_PROBLEM STATEMENT_. Your answer must be the exact lines of the listing below that run from the line with "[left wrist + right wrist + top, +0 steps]" to the line with "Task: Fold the", ends included, and no pictures.
Segment Start: GIVEN MATERIAL
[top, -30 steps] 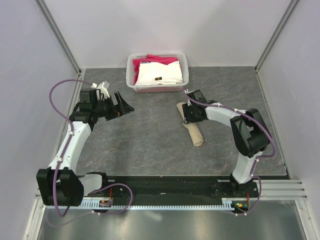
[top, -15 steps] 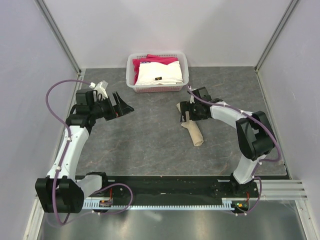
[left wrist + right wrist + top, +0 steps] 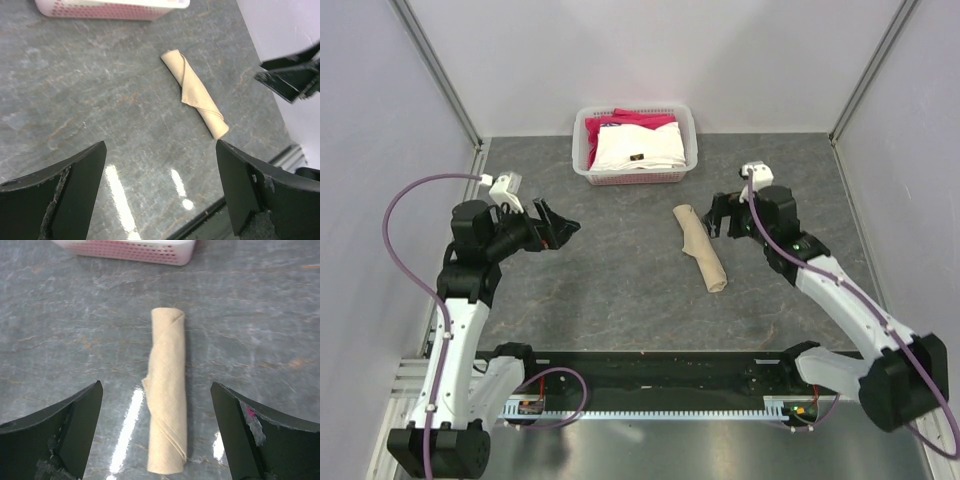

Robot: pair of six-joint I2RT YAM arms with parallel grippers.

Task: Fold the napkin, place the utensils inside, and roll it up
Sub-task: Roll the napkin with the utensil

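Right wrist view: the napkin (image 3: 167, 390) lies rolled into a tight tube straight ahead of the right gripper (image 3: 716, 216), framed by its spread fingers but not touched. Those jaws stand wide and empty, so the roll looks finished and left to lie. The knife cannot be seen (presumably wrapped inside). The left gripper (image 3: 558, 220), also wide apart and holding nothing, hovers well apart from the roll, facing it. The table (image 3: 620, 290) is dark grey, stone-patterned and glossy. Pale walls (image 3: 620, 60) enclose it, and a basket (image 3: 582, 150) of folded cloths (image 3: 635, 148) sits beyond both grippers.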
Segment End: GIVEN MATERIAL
_RESPONSE FOR THIS EXERCISE_.
[left wrist + right wrist + top, +0 steps] 

Robot: pair of six-joint I2RT YAM arms with parallel grippers.

Task: Fold the napkin, place the utensils inside, and roll it up

No further output is given for this exercise.